=== DATA SECTION ===

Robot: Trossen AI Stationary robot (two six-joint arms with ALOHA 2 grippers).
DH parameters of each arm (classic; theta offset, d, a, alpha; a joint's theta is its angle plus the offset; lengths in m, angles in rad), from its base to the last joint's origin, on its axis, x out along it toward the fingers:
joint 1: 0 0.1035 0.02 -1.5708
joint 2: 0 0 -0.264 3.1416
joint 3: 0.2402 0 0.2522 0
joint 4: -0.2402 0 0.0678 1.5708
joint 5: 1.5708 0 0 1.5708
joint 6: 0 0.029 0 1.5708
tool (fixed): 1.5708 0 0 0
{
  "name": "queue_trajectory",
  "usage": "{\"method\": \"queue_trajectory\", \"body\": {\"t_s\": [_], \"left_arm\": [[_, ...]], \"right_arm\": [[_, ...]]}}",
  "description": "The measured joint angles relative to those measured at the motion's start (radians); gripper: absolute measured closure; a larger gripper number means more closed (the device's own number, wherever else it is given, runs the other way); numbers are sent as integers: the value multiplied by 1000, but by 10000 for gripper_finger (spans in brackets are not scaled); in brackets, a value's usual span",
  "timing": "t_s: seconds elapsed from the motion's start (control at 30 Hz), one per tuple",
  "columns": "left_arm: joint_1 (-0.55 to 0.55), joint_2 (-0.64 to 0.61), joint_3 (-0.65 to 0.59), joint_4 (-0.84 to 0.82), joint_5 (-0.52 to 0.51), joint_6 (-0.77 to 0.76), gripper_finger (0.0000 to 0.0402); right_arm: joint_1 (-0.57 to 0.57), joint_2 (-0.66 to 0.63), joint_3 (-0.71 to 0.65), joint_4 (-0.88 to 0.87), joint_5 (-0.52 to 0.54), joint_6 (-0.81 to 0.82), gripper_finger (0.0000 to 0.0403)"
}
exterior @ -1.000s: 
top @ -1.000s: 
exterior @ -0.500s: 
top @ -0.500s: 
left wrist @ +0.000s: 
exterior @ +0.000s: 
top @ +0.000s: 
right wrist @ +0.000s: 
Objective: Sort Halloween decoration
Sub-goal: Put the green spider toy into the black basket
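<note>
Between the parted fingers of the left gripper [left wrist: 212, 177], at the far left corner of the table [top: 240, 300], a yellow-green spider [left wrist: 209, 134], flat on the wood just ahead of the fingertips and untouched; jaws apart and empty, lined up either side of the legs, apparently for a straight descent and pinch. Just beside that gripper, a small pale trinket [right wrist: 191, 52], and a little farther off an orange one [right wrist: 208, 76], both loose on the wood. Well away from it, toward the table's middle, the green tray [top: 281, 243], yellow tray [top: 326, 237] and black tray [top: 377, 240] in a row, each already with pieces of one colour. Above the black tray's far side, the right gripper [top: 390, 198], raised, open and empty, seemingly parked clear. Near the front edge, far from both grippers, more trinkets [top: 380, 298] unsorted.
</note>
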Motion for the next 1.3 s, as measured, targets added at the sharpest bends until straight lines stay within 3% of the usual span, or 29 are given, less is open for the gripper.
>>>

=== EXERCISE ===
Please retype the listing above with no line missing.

=== EXERCISE RESPONSE ===
Robot: Trossen AI Stationary robot (two six-joint arms with ALOHA 2 grippers).
DH parameters of each arm (classic; theta offset, d, a, alpha; a joint's theta is its angle plus the offset; lengths in m, angles in rad), from its base to the last joint's origin, on its axis, x out along it toward the fingers:
joint 1: 0 0.1035 0.02 -1.5708
joint 2: 0 0 -0.264 3.1416
joint 3: 0.2402 0 0.2522 0
joint 4: -0.2402 0 0.0678 1.5708
joint 5: 1.5708 0 0 1.5708
joint 6: 0 0.029 0 1.5708
tool (fixed): 1.5708 0 0 0
{
  "name": "queue_trajectory",
  "usage": "{\"method\": \"queue_trajectory\", \"body\": {\"t_s\": [_], \"left_arm\": [[_, ...]], \"right_arm\": [[_, ...]]}}",
  "description": "The measured joint angles relative to those measured at the motion's start (radians); gripper: absolute measured closure; a larger gripper number means more closed (the device's own number, wherever else it is given, runs the other way); numbers are sent as integers: the value multiplied by 1000, but by 10000 for gripper_finger (spans in brackets are not scaled); in brackets, a value's usual span",
  "timing": "t_s: seconds elapsed from the motion's start (control at 30 Hz), one per tuple",
  "columns": "left_arm: joint_1 (-0.55 to 0.55), joint_2 (-0.64 to 0.61), joint_3 (-0.65 to 0.59), joint_4 (-0.84 to 0.82), joint_5 (-0.52 to 0.51), joint_6 (-0.77 to 0.76), gripper_finger (0.0000 to 0.0402); right_arm: joint_1 (-0.57 to 0.57), joint_2 (-0.66 to 0.63), joint_3 (-0.71 to 0.65), joint_4 (-0.88 to 0.87), joint_5 (-0.52 to 0.54), joint_6 (-0.81 to 0.82), gripper_finger (0.0000 to 0.0403)"
}
exterior @ -1.000s: 
top @ -1.000s: 
exterior @ -0.500s: 
top @ -0.500s: 
left wrist @ +0.000s: 
exterior @ +0.000s: 
top @ +0.000s: 
right wrist @ +0.000s: 
Objective: Sort Halloween decoration
Sub-goal: Put the green spider toy into the black basket
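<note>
Between the parted fingers of the left gripper [left wrist: 212, 177], at the far left corner of the table [top: 240, 300], a yellow-green spider [left wrist: 209, 134], flat on the wood just ahead of the fingertips and untouched; jaws apart and empty, lined up either side of the legs, apparently for a straight descent and pinch. Just beside that gripper, a small pale trinket [right wrist: 191, 52], and a little farther off an orange one [right wrist: 208, 76], both loose on the wood. Well away from it, toward the table's middle, the green tray [top: 281, 243], yellow tray [top: 326, 237] and black tray [top: 377, 240] in a row, each already with pieces of one colour. Above the black tray's far side, the right gripper [top: 390, 198], raised, open and empty, seemingly parked clear. Near the front edge, far from both grippers, more trinkets [top: 380, 298] unsorted.
</note>
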Motion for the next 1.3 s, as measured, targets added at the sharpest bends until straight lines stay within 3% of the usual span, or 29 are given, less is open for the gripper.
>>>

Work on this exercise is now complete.